_EXERCISE DESCRIPTION_
In the listing that follows, count every line holding the word "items" and give only the count.
◇ ◇ ◇
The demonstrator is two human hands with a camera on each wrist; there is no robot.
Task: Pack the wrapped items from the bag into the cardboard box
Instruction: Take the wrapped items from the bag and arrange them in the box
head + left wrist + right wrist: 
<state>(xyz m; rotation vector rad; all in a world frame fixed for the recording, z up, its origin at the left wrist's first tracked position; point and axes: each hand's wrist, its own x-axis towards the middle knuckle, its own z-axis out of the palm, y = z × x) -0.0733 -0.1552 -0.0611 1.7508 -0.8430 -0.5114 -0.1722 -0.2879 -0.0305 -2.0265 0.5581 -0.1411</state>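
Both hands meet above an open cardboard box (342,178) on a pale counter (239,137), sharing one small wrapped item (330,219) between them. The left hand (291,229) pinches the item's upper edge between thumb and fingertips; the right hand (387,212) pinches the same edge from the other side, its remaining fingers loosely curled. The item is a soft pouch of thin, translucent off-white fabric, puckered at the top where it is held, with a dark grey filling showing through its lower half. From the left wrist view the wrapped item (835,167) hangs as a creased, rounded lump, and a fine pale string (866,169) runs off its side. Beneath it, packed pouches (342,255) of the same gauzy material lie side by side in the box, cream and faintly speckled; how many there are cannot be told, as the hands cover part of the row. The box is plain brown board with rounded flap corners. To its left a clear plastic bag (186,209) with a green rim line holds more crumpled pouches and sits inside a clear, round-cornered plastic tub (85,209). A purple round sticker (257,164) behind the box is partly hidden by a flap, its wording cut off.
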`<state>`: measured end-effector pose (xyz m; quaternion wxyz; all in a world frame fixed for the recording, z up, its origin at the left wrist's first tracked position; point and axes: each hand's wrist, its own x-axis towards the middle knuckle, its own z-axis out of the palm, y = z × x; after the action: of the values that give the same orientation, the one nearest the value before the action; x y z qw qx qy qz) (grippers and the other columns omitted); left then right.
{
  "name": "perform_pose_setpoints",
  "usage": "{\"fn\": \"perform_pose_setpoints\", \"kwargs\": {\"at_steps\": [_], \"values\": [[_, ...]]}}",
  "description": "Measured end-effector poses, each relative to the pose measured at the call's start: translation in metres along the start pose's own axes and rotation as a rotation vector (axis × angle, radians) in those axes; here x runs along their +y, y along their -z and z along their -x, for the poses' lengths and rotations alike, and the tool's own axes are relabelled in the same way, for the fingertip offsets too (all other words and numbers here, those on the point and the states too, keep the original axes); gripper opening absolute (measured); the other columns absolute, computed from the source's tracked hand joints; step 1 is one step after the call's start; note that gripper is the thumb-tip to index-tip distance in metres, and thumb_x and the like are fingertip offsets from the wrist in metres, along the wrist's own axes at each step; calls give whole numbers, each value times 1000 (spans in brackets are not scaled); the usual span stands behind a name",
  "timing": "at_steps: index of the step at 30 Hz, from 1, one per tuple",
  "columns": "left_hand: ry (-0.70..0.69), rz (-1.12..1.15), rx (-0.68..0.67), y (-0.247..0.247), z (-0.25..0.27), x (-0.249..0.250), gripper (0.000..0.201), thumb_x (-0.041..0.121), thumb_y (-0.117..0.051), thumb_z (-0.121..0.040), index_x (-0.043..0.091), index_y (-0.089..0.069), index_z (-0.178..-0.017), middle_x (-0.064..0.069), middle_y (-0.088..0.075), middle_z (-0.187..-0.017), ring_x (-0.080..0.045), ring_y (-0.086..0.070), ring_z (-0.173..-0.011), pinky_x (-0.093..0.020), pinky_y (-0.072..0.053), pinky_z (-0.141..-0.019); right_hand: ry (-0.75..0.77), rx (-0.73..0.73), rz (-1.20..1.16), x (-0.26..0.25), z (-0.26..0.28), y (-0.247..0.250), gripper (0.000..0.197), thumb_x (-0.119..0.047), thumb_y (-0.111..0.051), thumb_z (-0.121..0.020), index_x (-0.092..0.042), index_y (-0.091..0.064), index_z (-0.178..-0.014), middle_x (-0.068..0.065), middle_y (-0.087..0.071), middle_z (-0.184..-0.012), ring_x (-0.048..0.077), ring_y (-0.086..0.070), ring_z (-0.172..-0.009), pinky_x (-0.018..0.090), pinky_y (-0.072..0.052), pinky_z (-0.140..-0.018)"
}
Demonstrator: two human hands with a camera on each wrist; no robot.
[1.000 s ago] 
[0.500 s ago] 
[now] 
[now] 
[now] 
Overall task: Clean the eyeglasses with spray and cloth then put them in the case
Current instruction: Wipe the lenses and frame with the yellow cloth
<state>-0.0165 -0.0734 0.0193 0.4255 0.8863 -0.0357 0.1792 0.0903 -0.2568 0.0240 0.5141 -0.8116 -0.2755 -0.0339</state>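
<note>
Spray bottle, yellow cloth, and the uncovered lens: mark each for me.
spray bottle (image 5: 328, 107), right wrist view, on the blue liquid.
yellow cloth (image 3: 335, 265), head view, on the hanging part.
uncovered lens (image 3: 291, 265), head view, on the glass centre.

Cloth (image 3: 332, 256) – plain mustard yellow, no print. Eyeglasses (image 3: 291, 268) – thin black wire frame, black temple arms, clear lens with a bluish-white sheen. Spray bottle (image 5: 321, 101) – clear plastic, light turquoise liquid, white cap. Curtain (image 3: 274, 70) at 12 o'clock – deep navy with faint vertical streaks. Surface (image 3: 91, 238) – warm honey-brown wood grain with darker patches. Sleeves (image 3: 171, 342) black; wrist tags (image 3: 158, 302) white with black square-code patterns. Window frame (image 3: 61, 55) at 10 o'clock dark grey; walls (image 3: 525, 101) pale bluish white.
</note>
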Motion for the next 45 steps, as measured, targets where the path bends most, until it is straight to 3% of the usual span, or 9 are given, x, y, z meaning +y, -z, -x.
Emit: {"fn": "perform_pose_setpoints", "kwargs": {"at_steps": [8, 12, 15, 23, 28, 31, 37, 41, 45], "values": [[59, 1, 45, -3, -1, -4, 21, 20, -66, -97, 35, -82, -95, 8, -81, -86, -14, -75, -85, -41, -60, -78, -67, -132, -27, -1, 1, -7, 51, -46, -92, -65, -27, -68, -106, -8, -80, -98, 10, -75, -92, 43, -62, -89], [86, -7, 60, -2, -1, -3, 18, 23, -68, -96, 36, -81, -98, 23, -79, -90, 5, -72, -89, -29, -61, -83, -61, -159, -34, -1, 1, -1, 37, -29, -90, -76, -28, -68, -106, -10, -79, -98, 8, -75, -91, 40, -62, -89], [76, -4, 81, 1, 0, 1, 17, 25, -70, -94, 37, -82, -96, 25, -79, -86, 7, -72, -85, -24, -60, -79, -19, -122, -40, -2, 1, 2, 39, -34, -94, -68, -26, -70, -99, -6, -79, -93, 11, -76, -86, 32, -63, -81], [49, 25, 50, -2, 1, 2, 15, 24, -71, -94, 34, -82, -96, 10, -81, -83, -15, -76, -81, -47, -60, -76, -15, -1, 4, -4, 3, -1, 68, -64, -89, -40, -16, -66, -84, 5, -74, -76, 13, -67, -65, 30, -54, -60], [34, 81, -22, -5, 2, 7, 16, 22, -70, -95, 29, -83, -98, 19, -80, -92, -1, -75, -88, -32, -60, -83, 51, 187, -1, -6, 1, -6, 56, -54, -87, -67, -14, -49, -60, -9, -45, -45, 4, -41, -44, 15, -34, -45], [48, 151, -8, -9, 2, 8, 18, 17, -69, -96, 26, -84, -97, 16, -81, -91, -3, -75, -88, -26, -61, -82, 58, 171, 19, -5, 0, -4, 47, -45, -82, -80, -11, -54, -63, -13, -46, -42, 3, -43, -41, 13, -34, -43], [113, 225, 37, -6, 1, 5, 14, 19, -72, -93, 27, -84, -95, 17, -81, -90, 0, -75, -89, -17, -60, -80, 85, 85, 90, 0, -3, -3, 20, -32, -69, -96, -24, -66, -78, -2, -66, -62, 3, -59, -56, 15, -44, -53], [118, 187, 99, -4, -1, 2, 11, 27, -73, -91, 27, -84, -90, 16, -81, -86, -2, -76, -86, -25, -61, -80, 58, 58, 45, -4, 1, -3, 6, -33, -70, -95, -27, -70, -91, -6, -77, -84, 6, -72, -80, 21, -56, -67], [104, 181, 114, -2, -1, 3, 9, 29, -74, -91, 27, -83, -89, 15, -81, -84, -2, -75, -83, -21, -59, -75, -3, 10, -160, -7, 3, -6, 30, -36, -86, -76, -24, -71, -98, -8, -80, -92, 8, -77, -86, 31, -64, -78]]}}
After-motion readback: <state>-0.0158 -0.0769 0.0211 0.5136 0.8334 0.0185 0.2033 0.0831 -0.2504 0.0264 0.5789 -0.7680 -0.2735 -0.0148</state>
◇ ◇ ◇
_SOLUTION TO THE EXERCISE_
2